Yep, I am at again. I want you all to know that I painted this madrone in my nightgown! I am a devoted painter or perhaps crazy? The photo above doesn’t quite show the redness of the tree, the salmon color on the ground is perhaps a few shades brighter. The darks didn’t come out as dark as they should. The yellow and gold in the leaves are not quite brilliant enough in this photo but at least you get the idea. I tried my best to marry up the photo to my painting, it was difficult in this painting for some reason.
Having not painted en plein air in pastel for a while, I resented having my hands getting dirty, how did I ever get used to this problem when I first started? I am an aggressive painter and I had forgotten to go light with my softer pastels, I learned the hard way. I had one crumbled right in my fingertips. Lesson learned. I might go back and give my sky holes a lighter blue, they don’t show up well enough to read as sky.


I had an absolute blast and the process of creating a painting and decision making was no different between watercolor or pastel. That was a surprise for me. I have worked with both mediums in the past but the fact that I haven’t painted in pastel for over a couple months, I was able to decipher this difference.
Another realization that came to me after I had posted and looking at my painting, I feel that I over-worked it and the plein air looseness and freshness has been lost.
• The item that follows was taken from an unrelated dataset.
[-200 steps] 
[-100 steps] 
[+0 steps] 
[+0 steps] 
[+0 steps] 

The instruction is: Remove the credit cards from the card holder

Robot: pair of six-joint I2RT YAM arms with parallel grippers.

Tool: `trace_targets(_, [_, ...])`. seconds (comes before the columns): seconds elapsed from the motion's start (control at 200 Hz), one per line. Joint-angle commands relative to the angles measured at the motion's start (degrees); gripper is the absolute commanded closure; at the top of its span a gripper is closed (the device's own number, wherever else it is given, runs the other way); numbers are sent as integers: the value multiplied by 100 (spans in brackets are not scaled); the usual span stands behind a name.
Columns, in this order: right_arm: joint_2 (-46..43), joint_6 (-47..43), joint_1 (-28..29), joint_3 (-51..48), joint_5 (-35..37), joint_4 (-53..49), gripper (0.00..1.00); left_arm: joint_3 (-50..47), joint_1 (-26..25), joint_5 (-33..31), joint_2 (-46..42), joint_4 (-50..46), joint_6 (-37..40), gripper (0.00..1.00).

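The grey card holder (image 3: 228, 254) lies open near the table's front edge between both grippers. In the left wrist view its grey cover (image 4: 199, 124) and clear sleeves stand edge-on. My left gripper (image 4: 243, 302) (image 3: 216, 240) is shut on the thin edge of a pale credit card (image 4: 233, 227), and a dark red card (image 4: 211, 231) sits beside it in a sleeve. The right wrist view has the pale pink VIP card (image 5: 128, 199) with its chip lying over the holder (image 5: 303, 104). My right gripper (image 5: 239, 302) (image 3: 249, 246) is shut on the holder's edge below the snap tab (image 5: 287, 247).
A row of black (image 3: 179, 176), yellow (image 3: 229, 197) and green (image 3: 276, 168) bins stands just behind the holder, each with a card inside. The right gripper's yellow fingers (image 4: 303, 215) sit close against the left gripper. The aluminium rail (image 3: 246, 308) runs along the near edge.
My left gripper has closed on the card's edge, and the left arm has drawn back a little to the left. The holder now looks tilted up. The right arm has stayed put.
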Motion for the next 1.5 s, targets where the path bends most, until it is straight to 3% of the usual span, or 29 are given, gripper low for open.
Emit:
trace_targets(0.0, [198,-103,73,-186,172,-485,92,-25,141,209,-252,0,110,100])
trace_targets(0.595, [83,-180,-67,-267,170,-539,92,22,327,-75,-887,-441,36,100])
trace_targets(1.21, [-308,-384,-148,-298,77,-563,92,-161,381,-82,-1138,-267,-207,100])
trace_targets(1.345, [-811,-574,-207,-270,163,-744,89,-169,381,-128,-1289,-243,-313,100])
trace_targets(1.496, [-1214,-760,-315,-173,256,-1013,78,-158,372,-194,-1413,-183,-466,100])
I have recognized this before in some of my paintings and I would call it “boring or ho-hum” and the fact came to me that I was detecting a painting that has been over-worked. I never connected the two before and I think that now that I have recognized the fine line, I can head off this tendency to over-work. Of course it might be other factors that will make a painting ho-hum but in this case my painting has been over-cooked.
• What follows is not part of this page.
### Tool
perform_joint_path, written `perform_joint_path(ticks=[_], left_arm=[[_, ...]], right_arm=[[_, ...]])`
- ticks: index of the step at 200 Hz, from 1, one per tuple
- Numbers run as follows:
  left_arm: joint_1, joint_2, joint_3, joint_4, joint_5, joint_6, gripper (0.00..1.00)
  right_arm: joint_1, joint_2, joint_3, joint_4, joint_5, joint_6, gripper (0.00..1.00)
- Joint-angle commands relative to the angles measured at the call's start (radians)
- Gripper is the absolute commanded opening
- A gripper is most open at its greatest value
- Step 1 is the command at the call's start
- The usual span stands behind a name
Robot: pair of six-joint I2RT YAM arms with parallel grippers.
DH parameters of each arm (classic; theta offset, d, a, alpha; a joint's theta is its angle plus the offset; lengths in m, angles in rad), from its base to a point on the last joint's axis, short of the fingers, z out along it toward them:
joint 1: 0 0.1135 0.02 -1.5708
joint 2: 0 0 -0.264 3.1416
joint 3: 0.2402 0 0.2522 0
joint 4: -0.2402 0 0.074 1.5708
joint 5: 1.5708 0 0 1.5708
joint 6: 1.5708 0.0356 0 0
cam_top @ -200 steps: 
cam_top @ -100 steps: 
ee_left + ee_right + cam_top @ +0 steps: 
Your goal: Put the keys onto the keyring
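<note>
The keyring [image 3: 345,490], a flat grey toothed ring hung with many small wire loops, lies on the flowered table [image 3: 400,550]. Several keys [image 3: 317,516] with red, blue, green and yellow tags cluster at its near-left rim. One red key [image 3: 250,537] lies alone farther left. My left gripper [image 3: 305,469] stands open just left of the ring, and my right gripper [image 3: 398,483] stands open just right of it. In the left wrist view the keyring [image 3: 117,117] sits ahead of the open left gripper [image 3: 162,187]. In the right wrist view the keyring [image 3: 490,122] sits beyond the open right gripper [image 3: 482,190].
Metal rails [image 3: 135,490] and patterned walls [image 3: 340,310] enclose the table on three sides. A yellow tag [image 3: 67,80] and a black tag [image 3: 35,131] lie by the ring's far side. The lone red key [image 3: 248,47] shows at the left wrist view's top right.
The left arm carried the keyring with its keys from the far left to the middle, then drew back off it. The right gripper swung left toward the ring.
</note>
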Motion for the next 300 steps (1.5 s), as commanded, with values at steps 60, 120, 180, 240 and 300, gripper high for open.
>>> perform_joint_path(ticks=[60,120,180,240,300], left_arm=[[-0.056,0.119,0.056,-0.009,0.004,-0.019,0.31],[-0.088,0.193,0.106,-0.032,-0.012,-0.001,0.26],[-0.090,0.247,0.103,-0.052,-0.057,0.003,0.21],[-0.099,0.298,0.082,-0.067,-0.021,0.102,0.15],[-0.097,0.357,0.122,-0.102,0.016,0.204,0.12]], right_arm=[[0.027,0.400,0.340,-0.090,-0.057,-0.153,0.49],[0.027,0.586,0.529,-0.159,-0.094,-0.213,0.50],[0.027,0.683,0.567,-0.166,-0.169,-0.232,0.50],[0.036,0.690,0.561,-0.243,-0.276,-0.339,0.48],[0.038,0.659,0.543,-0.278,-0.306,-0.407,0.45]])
I feel the reason I take a painting too far is that I am trying to work out the problems; either the values are off or I am thinking that I am not depicting it like I see it or want it. Working it until I get there can be a trap. I have worked something until I got what I wanted and I have been able to do this without over-doing it. It can be done and it is achievable, it takes being sensitive to knowing when I am over stepping this fine line into being over-worked. Something that I will be more aware of and be working on. It is a never ending, learning task being an artist.
My learning points:
- I hate Mi-Teintes Touch…not enough of a gritty surface for my personal taste. I am aggressive and it was too mediocre in receiving the pastel. I fought my paper.
- Mid-tones are so important in building up your values, it is the foundation of your painting. I always seem to go dark and then concentrate on the lights. Not sure how to alleviate this lack of seeing and putting in my mid-tones. It is a work in progress learning this.
- Even though I painted in my gown, I will not do naked, no thank you.
- In order to depict details such as leaves, this can be done in a impressionistic grouping, convey it simply and bring in only necessary detail to convey the motif as needed.